Now like all other Pixar movies, the quality of the animation of the piece is beyond fantastic. I can imagine the nightmare it was to just animated Merida's hair, what more all the other effects of the movie. Now we did take the risk of watching this movie in 3D in the hopes of seeing what Pixar would do with the technology. However in hindsight, this was a definite waste of our money and of the quality of the movie as a whole. Given the nartural tendency for 3D movies to appear somewhat darker, a lot of the beauty of grandeur of some of the wider shots was lot and the motion blur was pretty bad indeed to the point of making the action much harder to follow and sometimes nausea-inducing.

Now this movie definitely felt more like a traditional Disney piece given the quite literal princess figure and how the story sort of falls around her. And while most Pixar movies tend to operate on mulitple levels of meaning depending on your age and level of understanding, this time around it felt like it was a bit too focused on the younger market and didn't hold that much meaning for the older kids in the room, if you get my drift. Yes, the movie does have a good message to tell about the relationship between a mother and her daughter but that's quite literally presented all throughout the movie and I feel there wasn't too much beyond that.
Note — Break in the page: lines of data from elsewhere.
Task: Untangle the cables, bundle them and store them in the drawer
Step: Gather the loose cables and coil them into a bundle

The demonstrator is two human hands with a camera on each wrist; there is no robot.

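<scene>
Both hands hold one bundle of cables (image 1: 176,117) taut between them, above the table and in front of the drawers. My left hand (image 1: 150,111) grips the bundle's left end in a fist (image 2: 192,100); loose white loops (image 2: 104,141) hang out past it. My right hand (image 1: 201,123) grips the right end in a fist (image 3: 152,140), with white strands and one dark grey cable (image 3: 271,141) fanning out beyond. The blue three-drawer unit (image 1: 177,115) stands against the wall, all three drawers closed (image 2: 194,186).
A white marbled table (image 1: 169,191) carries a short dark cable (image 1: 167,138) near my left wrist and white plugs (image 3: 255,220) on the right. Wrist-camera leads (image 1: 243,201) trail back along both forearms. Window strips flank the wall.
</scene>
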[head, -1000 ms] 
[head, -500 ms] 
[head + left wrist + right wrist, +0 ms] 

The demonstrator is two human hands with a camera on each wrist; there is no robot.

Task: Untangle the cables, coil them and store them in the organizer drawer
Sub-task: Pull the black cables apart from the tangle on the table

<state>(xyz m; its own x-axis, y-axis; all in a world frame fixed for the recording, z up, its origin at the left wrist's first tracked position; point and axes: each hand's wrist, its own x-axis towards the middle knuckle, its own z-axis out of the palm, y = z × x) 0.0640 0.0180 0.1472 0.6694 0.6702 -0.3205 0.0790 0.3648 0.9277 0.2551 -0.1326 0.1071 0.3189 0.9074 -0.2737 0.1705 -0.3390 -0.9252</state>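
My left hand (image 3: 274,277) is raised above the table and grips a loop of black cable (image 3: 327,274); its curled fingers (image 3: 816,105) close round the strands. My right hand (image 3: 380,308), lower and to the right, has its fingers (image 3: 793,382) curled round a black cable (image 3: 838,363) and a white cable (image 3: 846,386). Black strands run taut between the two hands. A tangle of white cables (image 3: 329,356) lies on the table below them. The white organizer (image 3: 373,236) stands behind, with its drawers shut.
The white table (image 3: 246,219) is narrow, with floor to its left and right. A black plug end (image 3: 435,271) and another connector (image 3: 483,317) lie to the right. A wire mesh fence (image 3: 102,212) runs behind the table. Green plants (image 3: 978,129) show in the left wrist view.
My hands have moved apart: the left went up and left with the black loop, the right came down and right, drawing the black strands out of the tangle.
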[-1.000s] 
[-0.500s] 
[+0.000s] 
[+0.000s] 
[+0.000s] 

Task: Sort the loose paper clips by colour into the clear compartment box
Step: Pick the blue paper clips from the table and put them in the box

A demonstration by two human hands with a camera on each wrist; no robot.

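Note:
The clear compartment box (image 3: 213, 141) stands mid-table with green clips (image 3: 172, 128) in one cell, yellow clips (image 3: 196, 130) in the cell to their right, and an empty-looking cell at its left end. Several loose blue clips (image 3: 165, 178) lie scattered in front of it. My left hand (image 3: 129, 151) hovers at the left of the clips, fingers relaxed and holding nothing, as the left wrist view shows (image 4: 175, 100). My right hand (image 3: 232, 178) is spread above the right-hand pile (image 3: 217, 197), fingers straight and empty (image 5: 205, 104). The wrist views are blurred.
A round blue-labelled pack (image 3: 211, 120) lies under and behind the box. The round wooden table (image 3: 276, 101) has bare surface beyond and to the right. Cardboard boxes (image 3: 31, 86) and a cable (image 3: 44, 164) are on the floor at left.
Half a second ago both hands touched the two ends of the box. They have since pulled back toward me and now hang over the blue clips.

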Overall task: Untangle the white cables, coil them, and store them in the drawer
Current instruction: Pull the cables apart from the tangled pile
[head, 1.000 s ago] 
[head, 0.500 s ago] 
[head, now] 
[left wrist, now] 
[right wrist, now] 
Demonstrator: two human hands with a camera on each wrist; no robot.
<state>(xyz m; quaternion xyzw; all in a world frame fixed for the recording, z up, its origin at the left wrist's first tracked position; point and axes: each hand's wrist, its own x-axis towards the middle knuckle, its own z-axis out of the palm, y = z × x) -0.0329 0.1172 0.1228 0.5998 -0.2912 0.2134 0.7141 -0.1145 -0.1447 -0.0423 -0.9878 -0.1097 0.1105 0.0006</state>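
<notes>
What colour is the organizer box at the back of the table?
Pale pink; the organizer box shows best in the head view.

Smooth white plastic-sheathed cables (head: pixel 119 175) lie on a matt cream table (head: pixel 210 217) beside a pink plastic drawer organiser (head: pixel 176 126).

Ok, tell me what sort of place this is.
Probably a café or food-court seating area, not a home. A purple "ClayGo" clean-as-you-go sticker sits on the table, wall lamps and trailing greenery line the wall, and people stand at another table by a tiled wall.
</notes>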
The movie was delightfuly funny - especially once you get past the big change that I choose not to reveal for spoiler reasons. But given that transition sort of defines the rest of the movie and the adventure at its core, it was handled rather well (and the triplets were pretty hilarious). But while the funny moments were good, they weren't exactly lasting and they didn't quite connect to one another in a manner that made the whole adventure consistently humorous. I don't know if that makes sense, but that's just how I felt.

The movie felt a bit disjoint and yet at the same time rushed. Given the normal Pixar treatment, I was expecting a lot more thoughtful and insightful moments where we let the music speak instead of the characters as we all take in what's going on or what Merida is being made to learn. And I guess that's what made this feel more like a Disney piece than a Pixar one.

Brave is still a good movie, but not as great as one would expect given it had the Pixar stamp on it, and that was rather disappointing. I'd still recommend that you see it at least once, but be sure to temper your expectations accordingly. Thus the movie gets 3.5 computer game friendly will-o'-the-wisps leading the way out of a possible 5.